Assessing Language Model Deployment with Risk Cards

This paper introduces RiskCards, a framework for structured assessment and documentation of risks associated with an application of language models. As with all language, text generated by language models can be harmful, or used to bring about harm. Automating language generation adds both an element of scale and also more subtle or emergent undesirable tendencies to the generated text. Prior work establishes a wide variety of language model harms to many different actors: existing taxonomies identify categories of harms posed by language models; benchmarks establish automated tests of these harms; and documentation standards for models, tasks and datasets encourage transparent reporting. However, there is no risk-centric framework for documenting the complexity of a landscape in which some risks are shared across models and contexts, while others are specific, and where certain conditions may be required for risks to manifest as harms. RiskCards address this methodological gap by providing a generic framework for assessing the use of a given language model in a given scenario. Each RiskCard makes clear the routes for the risk to manifest harm, their placement in harm taxonomies, and example prompt-output pairs. While RiskCards are designed to be open-source, dynamic and participatory, we present a "starter set" of RiskCards taken from a broad literature survey, each of which details a concrete risk presentation. Language model RiskCards initiate a community knowledge base which permits the mapping of risks and harms to a specific model or its application scenario, ultimately contributing to a better, safer and shared understanding of the risk landscape.

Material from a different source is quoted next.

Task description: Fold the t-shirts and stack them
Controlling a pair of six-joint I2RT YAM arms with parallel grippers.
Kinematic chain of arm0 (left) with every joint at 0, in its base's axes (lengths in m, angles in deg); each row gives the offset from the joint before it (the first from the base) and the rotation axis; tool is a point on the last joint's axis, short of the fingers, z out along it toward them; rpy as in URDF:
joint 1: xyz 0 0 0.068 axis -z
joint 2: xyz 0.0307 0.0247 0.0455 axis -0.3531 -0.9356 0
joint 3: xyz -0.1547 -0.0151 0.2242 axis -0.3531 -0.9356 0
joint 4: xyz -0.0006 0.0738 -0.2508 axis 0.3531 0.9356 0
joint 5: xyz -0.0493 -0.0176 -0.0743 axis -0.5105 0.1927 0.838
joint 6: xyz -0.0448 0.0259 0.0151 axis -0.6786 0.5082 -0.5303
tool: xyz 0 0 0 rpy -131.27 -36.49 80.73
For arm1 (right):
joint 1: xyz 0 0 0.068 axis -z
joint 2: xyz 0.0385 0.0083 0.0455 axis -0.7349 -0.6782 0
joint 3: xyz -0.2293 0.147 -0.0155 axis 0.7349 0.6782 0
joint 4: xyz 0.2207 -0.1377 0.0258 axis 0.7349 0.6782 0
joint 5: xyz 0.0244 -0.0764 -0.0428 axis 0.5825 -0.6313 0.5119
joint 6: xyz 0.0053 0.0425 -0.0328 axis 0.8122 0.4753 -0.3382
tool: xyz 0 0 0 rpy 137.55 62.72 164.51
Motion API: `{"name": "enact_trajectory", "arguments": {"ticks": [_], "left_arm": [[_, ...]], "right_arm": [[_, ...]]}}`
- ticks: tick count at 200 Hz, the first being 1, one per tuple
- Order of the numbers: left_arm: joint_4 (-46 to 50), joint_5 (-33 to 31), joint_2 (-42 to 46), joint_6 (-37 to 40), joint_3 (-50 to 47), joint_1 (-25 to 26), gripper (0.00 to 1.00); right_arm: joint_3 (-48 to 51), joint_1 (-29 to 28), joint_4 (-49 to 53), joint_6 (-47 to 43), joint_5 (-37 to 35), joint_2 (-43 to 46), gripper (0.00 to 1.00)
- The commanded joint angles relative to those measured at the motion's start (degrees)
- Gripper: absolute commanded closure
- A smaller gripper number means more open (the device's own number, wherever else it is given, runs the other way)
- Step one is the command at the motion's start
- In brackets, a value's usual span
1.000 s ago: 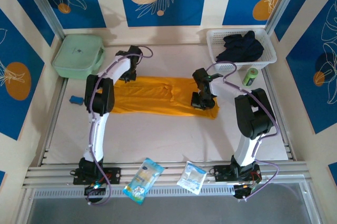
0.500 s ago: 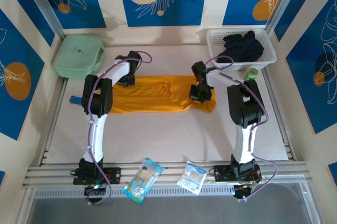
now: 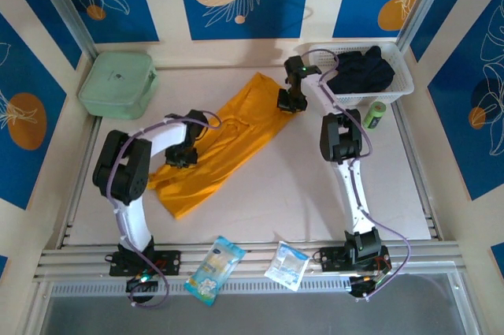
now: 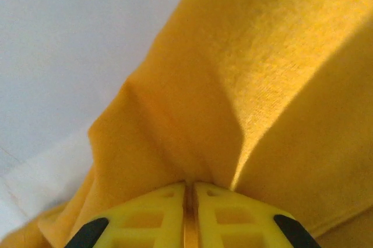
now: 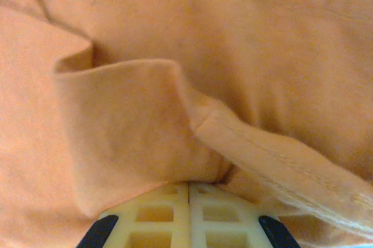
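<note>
Orange t-shirt (image 3: 236, 126), folding step: being pinched taut between left gripper (image 3: 183, 156) and right gripper (image 3: 289, 103), both clamped tight on cloth; flattening likely needed next.

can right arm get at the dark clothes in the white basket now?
Likely within reach: the basket sits beside the right gripper, nothing between. But that gripper is shut on the orange t-shirt, so it must release first.
</note>
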Motion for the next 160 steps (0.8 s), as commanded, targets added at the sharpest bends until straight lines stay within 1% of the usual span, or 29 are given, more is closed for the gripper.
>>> {"name": "enact_trajectory", "arguments": {"ticks": [1,11,29,43,63,74,84,97,119,133,143,155,160], "left_arm": [[-2.56,10.08,4.02,-6.29,-6.55,2.18,0.85],[-3.71,12.12,6.29,-8.24,-9.11,3.59,0.83],[-4.69,14.82,10.03,-11.0,-11.59,6.84,0.78],[-3.71,15.1,12.76,-12.21,-11.42,8.95,0.71],[-0.44,13.43,17.38,-12.55,-8.88,10.1,0.6],[2.42,11.46,19.63,-12.21,-6.4,10.1,0.55],[5.12,9.48,21.37,-11.59,-3.87,10.1,0.52],[8.21,6.5,22.97,-10.75,-1.37,10.02,0.49],[9.63,3.27,24.21,-9.39,-1.05,9.21,0.49],[8.15,3.72,23.51,-8.38,-3.18,7.84,0.51],[5.38,4.25,22.5,-7.35,-5.21,6.94,0.52],[2.38,5.21,20.56,-5.93,-7.07,5.93,0.58],[1.12,5.56,19.58,-5.41,-7.52,5.53,0.6]], "right_arm": [[-14.07,1.86,11.11,-2.85,4.48,-9.24,1.0],[-17.02,2.69,10.29,-1.99,7.12,-10.89,1.0],[-13.75,4.09,5.22,0.14,12.3,-9.33,0.99],[-12.17,4.76,3.35,0.94,15.44,-7.7,0.98],[-11.58,4.56,3.59,0.56,15.99,-4.61,0.98],[-8.7,4.09,2.93,0.17,14.61,-1.07,0.98],[-3.21,3.57,0.72,0.16,12.74,3.43,0.95],[6.76,2.87,-4.57,0.78,10.44,11.04,0.92],[24.65,1.39,-12.38,3.25,6.2,24.23,0.88],[33.62,0.01,-14.86,5.88,4.82,30.43,0.87],[39.04,-1.18,-15.94,8.29,4.97,34.1,0.87],[44.61,-3.06,-17.05,11.14,5.92,37.2,0.88],[46.37,-4.01,-17.34,12.88,5.67,37.96,0.9]]}}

翻译：本文介绍了一种名为RiskCards的框架，用于对语言模型应用中的相关风险进行结构化评估与文档化。与所有语言一样，语言模型生成的文本可能具有危害性，或被用于制造危害。自动化语言生成不仅带来了规模效应，还使文本中出现了更微妙或新出现的非理想倾向。先前的研究已确立语言模型对众多不同行为者造成的多种危害：现有分类法识别了语言模型引发的危害类别；基准测试建立了这些危害的自动化测试方法；模型、任务和数据集的文档标准则鼓励透明化报告。然而，当前缺乏一个以风险为中心的框架来记录复杂场景——其中某些风险在模型和情境间具有共性，而另一些则具有特异性，且某些风险需特定条件才能演变为实际危害。RiskCards通过提供通用框架填补了这一方法论空白，用于评估给定语言模型在特定场景中的使用。每张风险卡均清晰阐明风险演变为危害的路径、其在危害分类体系中的定位，以及示例提示-输出对。尽管RiskCards被设计为开源、动态且参与式框架，我们仍通过广泛文献调研呈现了一组"初始风险卡集"，每张卡片详述一种具体风险表现。语言模型风险卡将构建一个社区知识库，支持将风险与危害映射至特定模型或其应用场景，最终促进对风险格局更完善、更安全且更具共识性的理解。